[PATCH v5 00/18] userfaultfd: working set tracking for VM guest memory
From: Kiryl Shutsemau
Date: Tue May 26 2026 - 09:05:43 EST
From: "Kiryl Shutsemau (Meta)" <kas@xxxxxxxxxx>
This series adds userfaultfd support for tracking the working set of
VM guest memory, so a VMM can identify cold pages and evict them to
tiered or remote storage.
v1: https://lore.kernel.org/all/20260427114607.4068647-1-kas@xxxxxxxxxx/
v2: https://lore.kernel.org/all/cover.1778254670.git.kas@xxxxxxxxxx/
v3: https://lore.kernel.org/all/20260522133857.552279-1-kirill@xxxxxxxxxxxxx/
v4: https://lore.kernel.org/all/20260525113737.1942478-1-kas@xxxxxxxxxx/
== Changes since v4 ==
v5 mainly addresses Sashiko AI review feedback on v4.

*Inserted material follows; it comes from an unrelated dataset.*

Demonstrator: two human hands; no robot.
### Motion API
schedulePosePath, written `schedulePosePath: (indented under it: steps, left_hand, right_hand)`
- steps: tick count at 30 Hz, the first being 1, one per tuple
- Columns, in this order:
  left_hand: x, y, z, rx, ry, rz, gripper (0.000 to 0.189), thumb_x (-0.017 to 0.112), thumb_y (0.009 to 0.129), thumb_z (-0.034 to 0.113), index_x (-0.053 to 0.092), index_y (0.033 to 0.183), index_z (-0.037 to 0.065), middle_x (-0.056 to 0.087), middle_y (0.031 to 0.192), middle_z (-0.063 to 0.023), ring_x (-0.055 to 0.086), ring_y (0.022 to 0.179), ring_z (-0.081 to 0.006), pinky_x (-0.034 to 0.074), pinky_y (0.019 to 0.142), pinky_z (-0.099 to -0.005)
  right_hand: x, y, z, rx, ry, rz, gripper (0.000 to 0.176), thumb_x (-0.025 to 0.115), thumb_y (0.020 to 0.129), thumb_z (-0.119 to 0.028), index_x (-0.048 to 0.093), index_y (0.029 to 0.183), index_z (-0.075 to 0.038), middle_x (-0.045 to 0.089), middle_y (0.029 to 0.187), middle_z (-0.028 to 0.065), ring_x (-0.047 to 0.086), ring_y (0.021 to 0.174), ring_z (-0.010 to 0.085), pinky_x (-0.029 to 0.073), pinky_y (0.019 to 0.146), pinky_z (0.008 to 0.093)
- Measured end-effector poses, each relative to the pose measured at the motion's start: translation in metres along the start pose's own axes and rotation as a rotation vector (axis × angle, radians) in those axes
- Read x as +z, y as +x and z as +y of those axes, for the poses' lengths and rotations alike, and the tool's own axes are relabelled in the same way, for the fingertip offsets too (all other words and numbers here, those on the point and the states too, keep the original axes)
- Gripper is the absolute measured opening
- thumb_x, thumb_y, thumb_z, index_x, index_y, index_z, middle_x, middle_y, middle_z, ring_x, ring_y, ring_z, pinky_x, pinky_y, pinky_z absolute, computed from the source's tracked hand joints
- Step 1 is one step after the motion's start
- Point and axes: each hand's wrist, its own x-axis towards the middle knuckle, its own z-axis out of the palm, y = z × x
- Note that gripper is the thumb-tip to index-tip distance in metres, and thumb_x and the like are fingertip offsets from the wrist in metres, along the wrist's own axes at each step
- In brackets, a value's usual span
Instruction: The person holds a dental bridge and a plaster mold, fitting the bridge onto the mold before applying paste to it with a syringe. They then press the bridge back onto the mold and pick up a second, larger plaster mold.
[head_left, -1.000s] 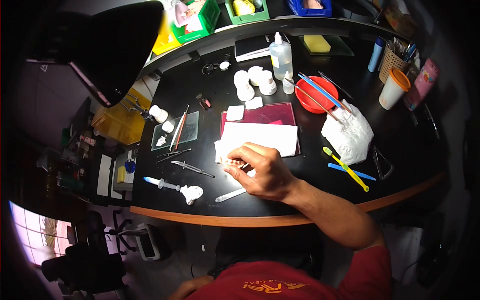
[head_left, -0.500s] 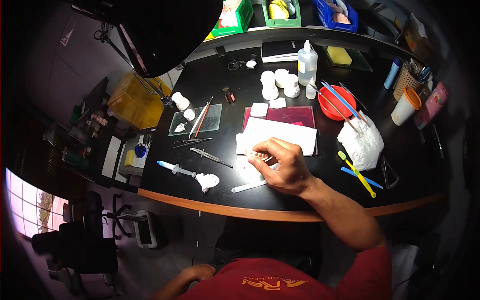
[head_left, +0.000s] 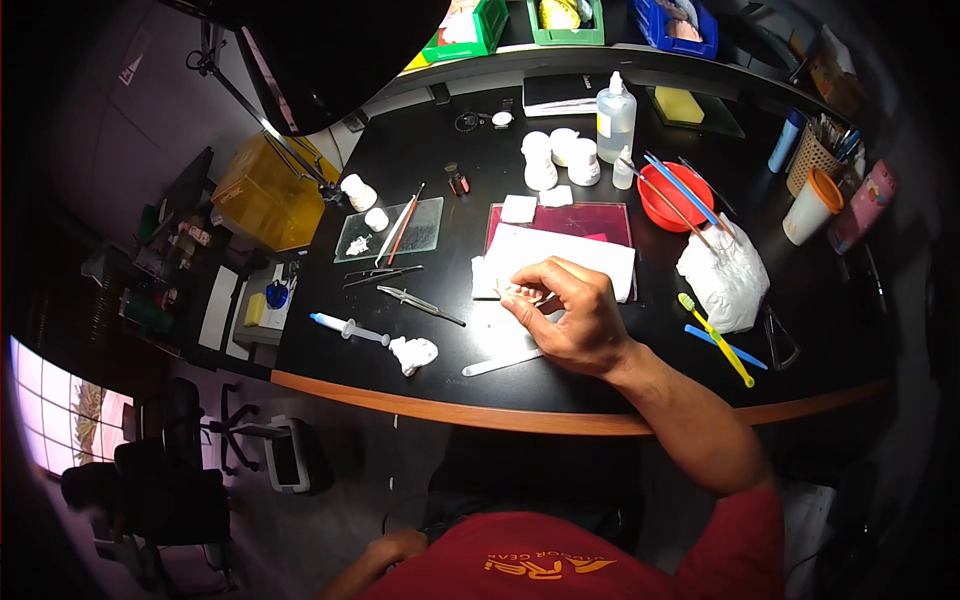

- Patches 1-4 are new pre-existing fixes surfaced by that review
(each carries Fixes:/Cc: stable@).
- 05/18: LoongArch select of ARCH_HAS_PTE_PROTNONE gated on 64BIT.
- 10/18, 13/18: gate RWP disarm/rebuild paths on pte_uffd() so
NUMA-balancing PROT_NONE markers survive.
- 12/18: reject UFFDIO_REGISTER_MODE_RWP on PROT_NONE VMAs.
- 14/18: PM_SCAN_WP_MATCHING on a VM_UFFD_RWP VMA silently skips
instead of -EINVAL, preserving the atomic read-and-reset.
- 16/18: UFFDIO_SET_MODE feature check goes through
userfaultfd_features() for KCSAN clean read.
- 17/18: drop _UFFDIO_SET_MODE from the baseline UFFDIO_API check
so the test still passes on older kernels.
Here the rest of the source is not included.